• INSTRUCTIONS FOR THE TASK: From the records below, please return each line that holds the word "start".

• RECORDS SHOWN:
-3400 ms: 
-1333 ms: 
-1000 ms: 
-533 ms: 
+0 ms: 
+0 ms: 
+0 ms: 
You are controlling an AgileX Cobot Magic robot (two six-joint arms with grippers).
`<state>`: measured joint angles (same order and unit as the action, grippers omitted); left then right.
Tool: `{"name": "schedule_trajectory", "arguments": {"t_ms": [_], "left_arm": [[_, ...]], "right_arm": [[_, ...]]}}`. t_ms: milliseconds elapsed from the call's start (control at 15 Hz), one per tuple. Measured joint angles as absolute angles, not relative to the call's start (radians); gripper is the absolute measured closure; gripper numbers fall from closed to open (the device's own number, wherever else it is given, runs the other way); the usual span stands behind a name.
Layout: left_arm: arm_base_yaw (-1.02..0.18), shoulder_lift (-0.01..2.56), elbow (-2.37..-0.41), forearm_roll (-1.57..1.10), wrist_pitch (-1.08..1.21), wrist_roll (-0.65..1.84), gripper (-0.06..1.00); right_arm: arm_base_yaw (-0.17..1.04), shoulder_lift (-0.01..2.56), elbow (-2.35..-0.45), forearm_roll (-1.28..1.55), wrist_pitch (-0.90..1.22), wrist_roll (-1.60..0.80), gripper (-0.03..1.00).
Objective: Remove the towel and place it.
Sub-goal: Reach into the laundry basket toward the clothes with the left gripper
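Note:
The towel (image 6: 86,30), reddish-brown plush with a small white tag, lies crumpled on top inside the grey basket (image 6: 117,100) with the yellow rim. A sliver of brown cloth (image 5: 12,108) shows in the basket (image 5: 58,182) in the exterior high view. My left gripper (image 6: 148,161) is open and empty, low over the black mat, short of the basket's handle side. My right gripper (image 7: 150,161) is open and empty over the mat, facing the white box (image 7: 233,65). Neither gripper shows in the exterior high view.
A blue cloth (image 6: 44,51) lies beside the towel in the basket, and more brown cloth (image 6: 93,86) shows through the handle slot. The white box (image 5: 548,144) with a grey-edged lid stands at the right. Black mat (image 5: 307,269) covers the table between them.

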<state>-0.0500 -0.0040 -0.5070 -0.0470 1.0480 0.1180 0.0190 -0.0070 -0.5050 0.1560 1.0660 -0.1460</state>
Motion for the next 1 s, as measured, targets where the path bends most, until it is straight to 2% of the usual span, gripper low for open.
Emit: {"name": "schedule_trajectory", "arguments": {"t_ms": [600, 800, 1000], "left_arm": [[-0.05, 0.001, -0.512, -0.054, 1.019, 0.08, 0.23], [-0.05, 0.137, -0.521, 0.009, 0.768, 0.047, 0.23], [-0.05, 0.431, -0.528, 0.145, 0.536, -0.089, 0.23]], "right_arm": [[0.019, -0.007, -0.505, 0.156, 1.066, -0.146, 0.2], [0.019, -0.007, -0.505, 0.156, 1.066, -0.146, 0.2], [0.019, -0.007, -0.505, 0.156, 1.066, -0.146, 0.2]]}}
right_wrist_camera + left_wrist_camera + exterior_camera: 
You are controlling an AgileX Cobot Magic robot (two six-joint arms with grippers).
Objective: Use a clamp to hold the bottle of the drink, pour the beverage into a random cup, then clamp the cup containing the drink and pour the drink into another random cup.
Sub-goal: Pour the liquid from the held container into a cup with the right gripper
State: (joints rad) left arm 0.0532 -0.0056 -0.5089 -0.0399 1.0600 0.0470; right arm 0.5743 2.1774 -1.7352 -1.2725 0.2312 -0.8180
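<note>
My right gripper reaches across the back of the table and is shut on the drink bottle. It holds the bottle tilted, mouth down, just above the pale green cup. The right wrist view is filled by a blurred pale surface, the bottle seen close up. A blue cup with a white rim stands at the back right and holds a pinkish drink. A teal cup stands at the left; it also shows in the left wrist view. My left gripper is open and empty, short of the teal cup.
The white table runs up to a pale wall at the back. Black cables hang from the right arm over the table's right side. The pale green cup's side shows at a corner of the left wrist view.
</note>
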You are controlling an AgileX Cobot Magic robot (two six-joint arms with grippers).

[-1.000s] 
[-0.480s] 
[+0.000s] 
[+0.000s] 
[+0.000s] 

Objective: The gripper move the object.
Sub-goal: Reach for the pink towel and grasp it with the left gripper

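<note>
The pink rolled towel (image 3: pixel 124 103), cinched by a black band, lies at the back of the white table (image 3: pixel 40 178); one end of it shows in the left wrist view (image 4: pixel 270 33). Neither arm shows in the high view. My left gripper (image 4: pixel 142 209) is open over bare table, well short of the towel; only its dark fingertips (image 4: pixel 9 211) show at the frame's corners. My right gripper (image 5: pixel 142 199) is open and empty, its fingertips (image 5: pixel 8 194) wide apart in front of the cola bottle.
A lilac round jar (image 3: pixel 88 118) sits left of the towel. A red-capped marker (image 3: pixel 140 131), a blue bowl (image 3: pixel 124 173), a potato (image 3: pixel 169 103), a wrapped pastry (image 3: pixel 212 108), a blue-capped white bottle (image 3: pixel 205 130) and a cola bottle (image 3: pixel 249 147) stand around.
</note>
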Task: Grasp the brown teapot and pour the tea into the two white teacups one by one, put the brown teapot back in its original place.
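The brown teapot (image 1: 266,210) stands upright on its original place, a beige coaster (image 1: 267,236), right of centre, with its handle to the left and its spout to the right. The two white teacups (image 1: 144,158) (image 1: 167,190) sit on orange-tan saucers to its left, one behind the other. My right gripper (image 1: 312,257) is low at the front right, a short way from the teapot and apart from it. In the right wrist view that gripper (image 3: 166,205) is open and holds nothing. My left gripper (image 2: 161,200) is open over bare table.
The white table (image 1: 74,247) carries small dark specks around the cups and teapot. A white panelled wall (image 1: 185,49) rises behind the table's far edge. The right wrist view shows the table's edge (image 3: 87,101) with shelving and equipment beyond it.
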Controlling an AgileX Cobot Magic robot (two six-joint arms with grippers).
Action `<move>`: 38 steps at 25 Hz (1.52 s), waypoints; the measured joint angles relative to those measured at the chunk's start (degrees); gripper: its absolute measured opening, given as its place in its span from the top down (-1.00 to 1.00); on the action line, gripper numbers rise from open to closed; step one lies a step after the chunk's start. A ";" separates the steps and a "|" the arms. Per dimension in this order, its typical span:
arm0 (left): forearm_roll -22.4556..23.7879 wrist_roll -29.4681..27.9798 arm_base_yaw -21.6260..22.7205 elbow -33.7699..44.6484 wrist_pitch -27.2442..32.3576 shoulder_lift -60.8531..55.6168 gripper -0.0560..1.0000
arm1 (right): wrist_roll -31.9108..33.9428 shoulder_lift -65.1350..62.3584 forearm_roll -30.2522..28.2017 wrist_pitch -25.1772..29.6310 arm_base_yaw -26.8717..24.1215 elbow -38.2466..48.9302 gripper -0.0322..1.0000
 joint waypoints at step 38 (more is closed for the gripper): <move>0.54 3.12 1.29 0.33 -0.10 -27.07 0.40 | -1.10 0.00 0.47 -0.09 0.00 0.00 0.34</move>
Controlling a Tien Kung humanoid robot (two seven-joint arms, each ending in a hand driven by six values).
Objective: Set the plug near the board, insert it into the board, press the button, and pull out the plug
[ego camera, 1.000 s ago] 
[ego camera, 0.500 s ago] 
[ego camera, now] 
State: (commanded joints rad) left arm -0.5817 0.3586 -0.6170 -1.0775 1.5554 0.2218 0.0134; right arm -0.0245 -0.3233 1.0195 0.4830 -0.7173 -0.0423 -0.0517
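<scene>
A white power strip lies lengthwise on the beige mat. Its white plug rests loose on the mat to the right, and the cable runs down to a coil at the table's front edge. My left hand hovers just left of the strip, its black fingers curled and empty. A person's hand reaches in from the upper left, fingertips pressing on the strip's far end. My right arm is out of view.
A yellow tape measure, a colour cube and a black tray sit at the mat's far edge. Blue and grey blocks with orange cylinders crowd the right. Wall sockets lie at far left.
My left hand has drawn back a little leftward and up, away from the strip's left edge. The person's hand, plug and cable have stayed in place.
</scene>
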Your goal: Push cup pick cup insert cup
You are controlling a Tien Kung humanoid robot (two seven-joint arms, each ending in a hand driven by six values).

• THE COMPLETED TASK:
Tool: `{"name": "schedule_trajectory", "arguments": {"t_ms": [_], "left_arm": [[_, ...]], "right_arm": [[_, ...]]}}`. t_ms: milliseconds elapsed from the call's start (control at 15 Hz), one per tuple. Measured joint angles as absolute angles, not relative to the call's start (radians); gripper is the absolute measured closure; gripper numbers fall from closed to open (the device's own number, wherever else it is given, runs the other way); the usual span stands behind a name.
Action `<move>`: 38 steps at 25 Hz (1.52 s), waypoints; the measured joint angles relative to those measured at the chunk's start (degrees); gripper: its absolute measured opening, given as its place in its span from the top down (-1.00 to 1.00); on the action line, gripper numbers rise from open to closed; step one lies a step after the chunk's start. A ";" separates the steps and a "|" the arms. Per dimension in this order, its typical span:

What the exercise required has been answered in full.